Which lines run from the one with "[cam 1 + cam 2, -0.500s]" through the end of the data? Retype them exactly, without pictures.

[Stored data Boundary: Start]

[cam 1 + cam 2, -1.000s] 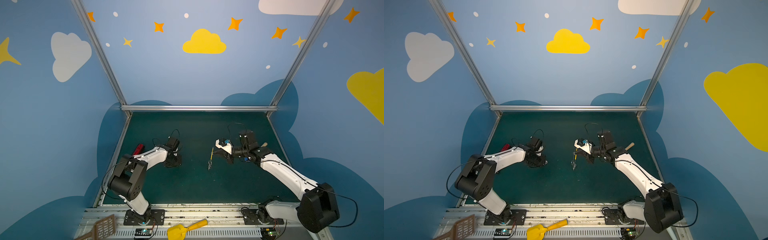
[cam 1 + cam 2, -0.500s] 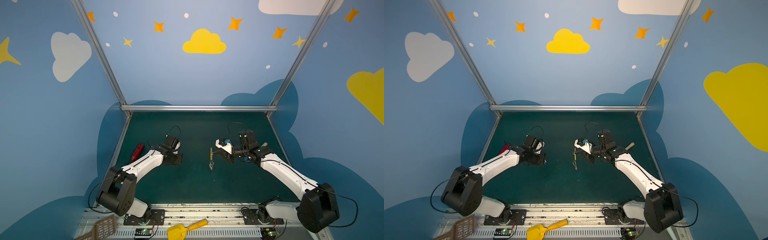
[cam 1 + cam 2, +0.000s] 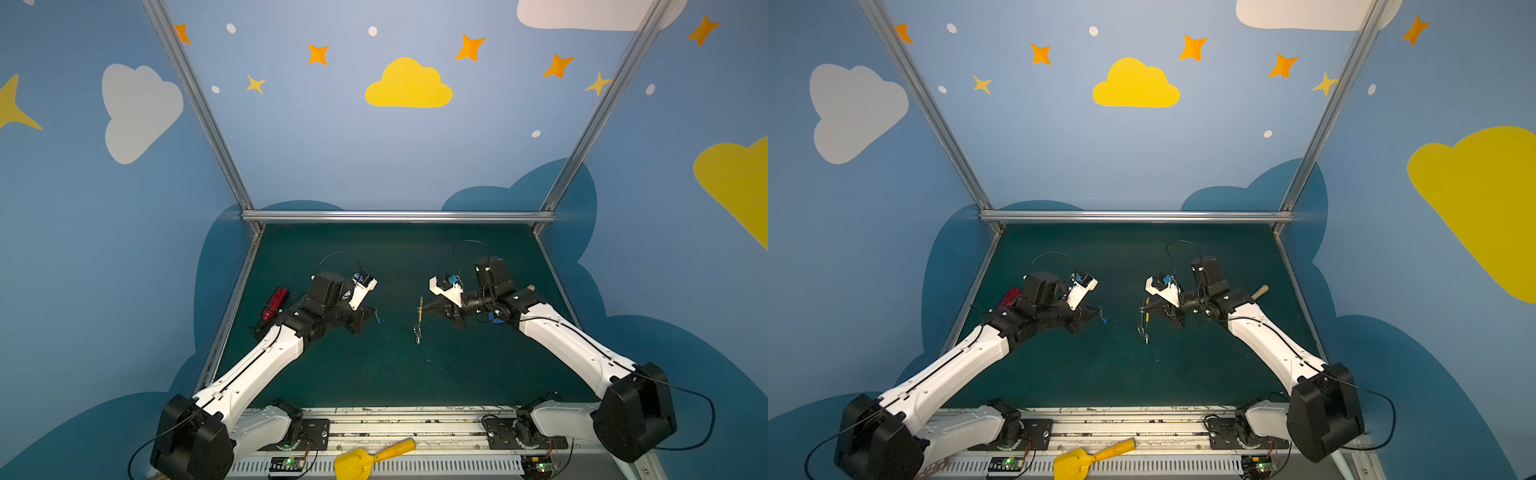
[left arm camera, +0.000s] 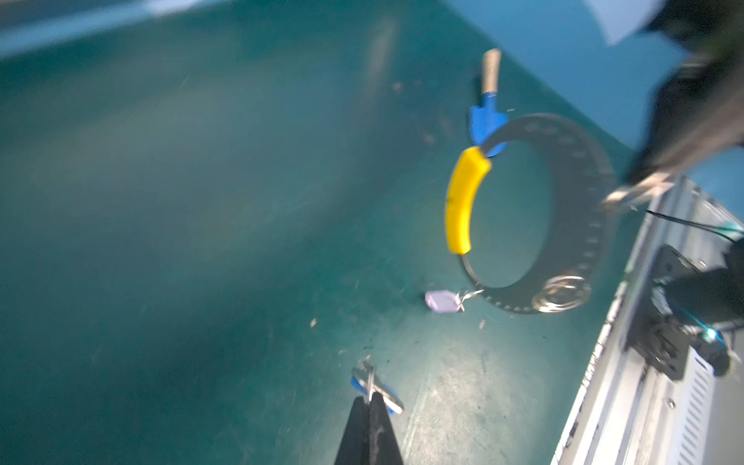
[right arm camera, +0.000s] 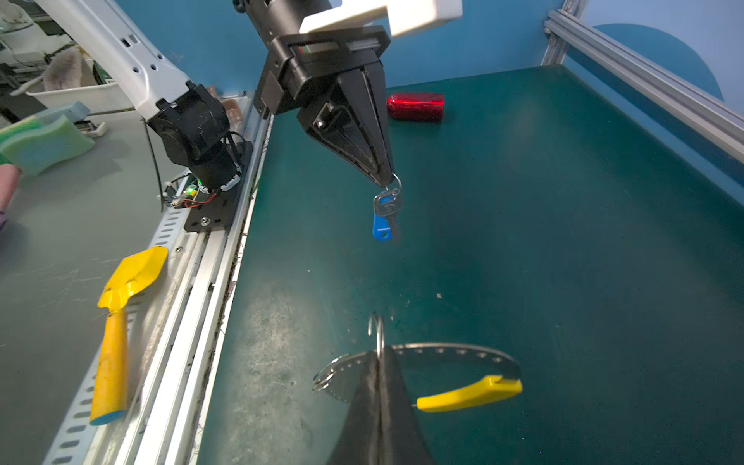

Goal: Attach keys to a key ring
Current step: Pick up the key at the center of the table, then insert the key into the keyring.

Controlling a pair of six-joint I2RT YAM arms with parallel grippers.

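Left fingers [image 5: 362, 133] pinch the key with blue tag [image 5: 384, 219] by its split ring, apart from the key ring [image 5: 451, 352], which the right fingers [image 5: 372, 402] clamp. A white fob [image 4: 442, 302] hangs on the key ring. Step: bringing the key over. Next likely needs fine alignment with the hoop's free end.

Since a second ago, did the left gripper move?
Yes. In a top view the left gripper, pinching the key, has shifted away from the red gadget, toward the key ring.

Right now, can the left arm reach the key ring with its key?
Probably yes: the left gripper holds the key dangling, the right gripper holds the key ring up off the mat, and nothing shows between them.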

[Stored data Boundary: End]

* Response area:
[cam 1 + cam 2, -0.500s] 
[cam 1 + cam 2, +0.000s] 
[left arm camera, +0.000s] 
[right arm camera, +0.000s] 

Goal: Attach keys to a key ring
Current step: Pick up the key at the center of the table, then insert the key into the keyring.

Controlling a pair of six-joint I2RT YAM arms with parallel grippers.

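Left fingers [image 5: 362, 133] pinch the key with blue tag [image 5: 384, 219] by its split ring, apart from the key ring [image 5: 451, 352], which the right fingers [image 5: 372, 402] clamp. A white fob [image 4: 442, 302] hangs on the key ring. Step: bringing the key over. Next likely needs fine alignment with the hoop's free end.

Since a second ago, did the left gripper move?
Yes. In a top view the left gripper, pinching the key, has shifted away from the red gadget, toward the key ring.

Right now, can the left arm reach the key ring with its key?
Probably yes: the left gripper holds the key dangling, the right gripper holds the key ring up off the mat, and nothing shows between them.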

The output above is complete.